Developmental and Structural Section
Smith, Rebecca , Bird, David .
Ultrastructure of the Glandular Secretory Trichomes in Artemisia annua.
Artemisia annua produces the anti-malarial compound artemisinin, which is sequestered within the glandular secretory trichomes found on leaves, flowers and buds. The ultrastructure of the ten-celled glandular secretory trichomes (GSTs) has previously been studied using chemical fixation; however, chemical fixation is prone to artefacts such as distortion of the plasma membrane, disruption of endomembranes, and coagulation of proteins. More advanced fixation techniques, such as high-pressure freezing/freeze substitution (HPF/FS), have been developed to reduce the occurrence of such artefacts. This method was used to re-examine the ultrastructure of A. annua GSTs and to determine if superior tissue preservation would provide new information on the structure and function of GST cells.
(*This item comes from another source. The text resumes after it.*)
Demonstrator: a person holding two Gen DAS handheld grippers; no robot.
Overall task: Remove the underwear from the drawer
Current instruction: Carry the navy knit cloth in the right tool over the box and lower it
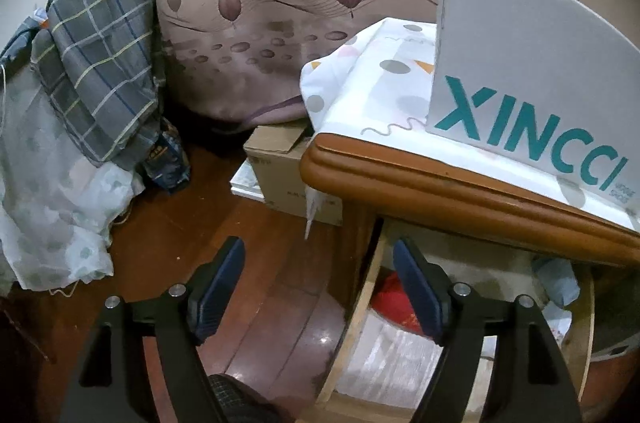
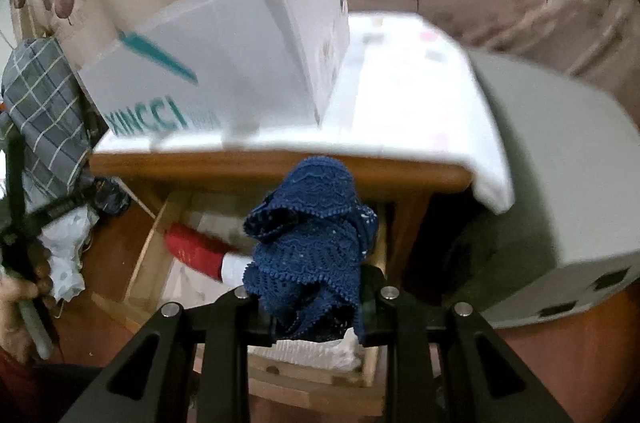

The apical tier of cells of GSTs are thought to act as transfer cells, while the second and third tiers of cells may be responsible for the production of isoprenoids, such as artemisinin. HPF/FS coupled with light and electron microscopy confirmed that cell wall invaginations exist in the cell walls of the apical cells of GSTs, but only when the cuticle has separated from the cell wall to create a subcuticular space. Hexadecene was superior to sucrose as a cryoprotectant for HPF preservation. The use of sucrose as a cryoprotectant resulted in plasmolysis and osmiophilic inclusions between the outermost cell wall and the plasma membrane of GST cells. Similar inclusions were observed in previous studies involving chemical fixation. However, these were not observed in material using hexadecene as a cryoprotectant, suggesting that the inclusions may be an artefact of fixation. The apical cells of GSTs lack functional chloroplasts, which suggests that other cells within the GST provide isoprenoids or the precursors for isoprenoid biosynthesis. However, abundant plasmodesmata were not observed between the tiers of cells, suggesting that transport of isoprenoids, or their precursors, occurs via an apoplastic rather than symplastic mechanism.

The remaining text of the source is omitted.